## WHAT THE TASK REQUIRES
Bring together every line in the data that includes "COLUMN".

-- Opening Marker --

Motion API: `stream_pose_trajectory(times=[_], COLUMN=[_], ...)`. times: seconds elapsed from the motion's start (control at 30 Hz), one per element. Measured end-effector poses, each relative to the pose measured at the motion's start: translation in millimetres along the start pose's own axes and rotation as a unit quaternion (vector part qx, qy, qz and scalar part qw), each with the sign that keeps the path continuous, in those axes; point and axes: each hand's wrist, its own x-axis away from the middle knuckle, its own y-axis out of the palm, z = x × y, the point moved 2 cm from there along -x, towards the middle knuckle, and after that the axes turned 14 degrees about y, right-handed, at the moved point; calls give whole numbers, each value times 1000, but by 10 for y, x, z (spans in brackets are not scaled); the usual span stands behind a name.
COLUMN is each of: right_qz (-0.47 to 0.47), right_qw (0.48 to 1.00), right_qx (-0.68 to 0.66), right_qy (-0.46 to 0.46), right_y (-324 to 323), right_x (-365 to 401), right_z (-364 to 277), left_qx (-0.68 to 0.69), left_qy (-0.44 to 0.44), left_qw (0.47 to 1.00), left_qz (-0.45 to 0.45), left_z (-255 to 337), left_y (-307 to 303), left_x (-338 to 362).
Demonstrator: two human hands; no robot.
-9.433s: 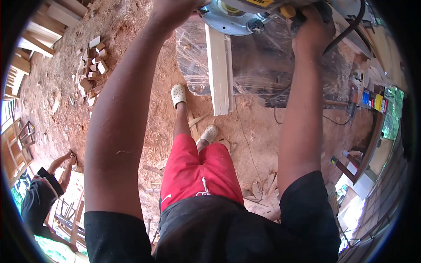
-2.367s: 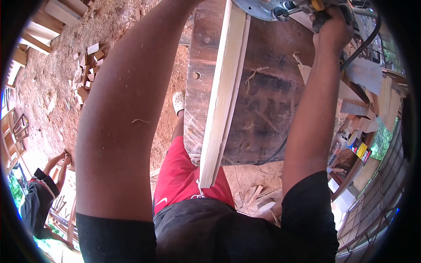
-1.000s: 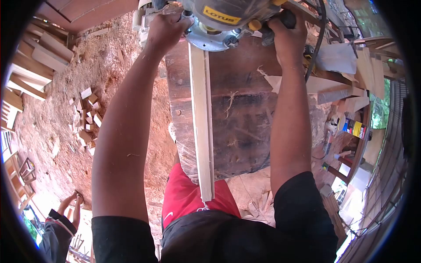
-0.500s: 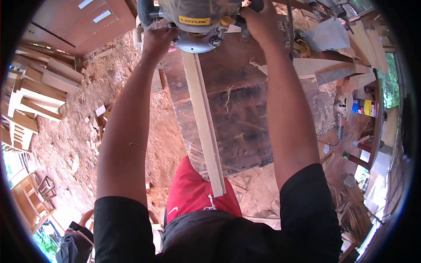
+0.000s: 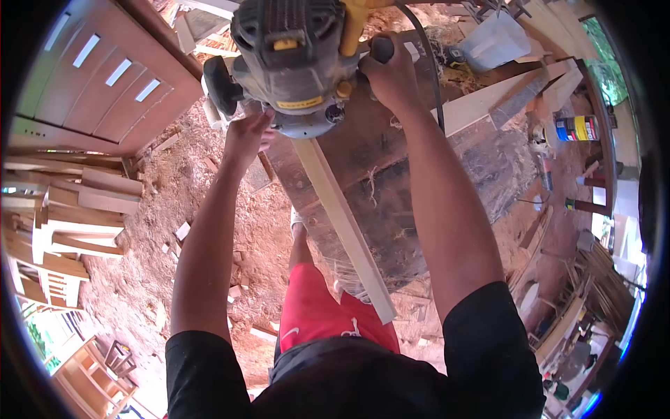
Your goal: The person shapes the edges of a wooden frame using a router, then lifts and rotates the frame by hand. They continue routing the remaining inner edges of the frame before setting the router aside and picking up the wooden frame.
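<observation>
A black and grey plunge router point(image 5: 289, 66) with a yellow label stands on a long, pale wood strip point(image 5: 342, 216). The strip lies lengthwise on a dark, worn board point(image 5: 384, 230), and its near end sticks out past the board's edge. My right hand point(image 5: 392, 73) is wrapped round the router's right-hand knob. At the left edge of the router's round base, below the free left knob point(image 5: 223, 87), is my left hand point(image 5: 248, 138). Its fingers are curled in beside the base, and what they grip is partly hidden.
A black power cord point(image 5: 429, 63) runs past my right hand. A panelled wooden door point(image 5: 115, 77) and stacked wooden parts point(image 5: 77, 209) stand at the left. Wood offcuts point(image 5: 516, 94) and a labelled can point(image 5: 576, 128) are at the right. Shavings and scraps cover the floor.
The view has shifted, so the router and both hands appear lower and more of the router shows. My right hand stays on its knob, and my left hand stays beside the base.
</observation>
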Motion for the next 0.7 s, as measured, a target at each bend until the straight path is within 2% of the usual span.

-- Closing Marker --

## ANSWER TO THE PROBLEM
Motion API: `stream_pose_trajectory(times=[_], COLUMN=[_], ...)`. times: seconds elapsed from the motion's start (control at 30 Hz), one per element. Measured end-effector poses, each relative to the pose measured at the motion's start: translation in millimetres along the start pose's own axes and rotation as a unit quaternion (vector part qx, qy, qz and scalar part qw), each with the sign that keeps the path continuous, in those axes; point and axes: each hand's wrist, its own x-axis away from the middle knuckle, its own y-axis out of the palm, z = x × y, the point moved 2 cm from there along -x, towards the middle knuckle, and after that the axes turned 14 degrees about y, right-handed, at the moved point; calls give whole numbers, each value times 1000, but by 10 for y, x, z (spans in brackets are not scaled); the usual span stands behind a name.
COLUMN is each of: right_qz (-0.47 to 0.47), right_qw (0.48 to 1.00), right_qx (-0.68 to 0.66), right_qy (-0.46 to 0.46), right_y (-324 to 323), right_x (-365 to 401), right_z (-364 to 277), left_qx (-0.68 to 0.69), left_qy (-0.44 to 0.44), left_qw (0.47 to 1.00), left_qz (-0.45 to 0.45), left_z (-255 to 337), left_y (-307 to 303), left_x (-338 to 362).

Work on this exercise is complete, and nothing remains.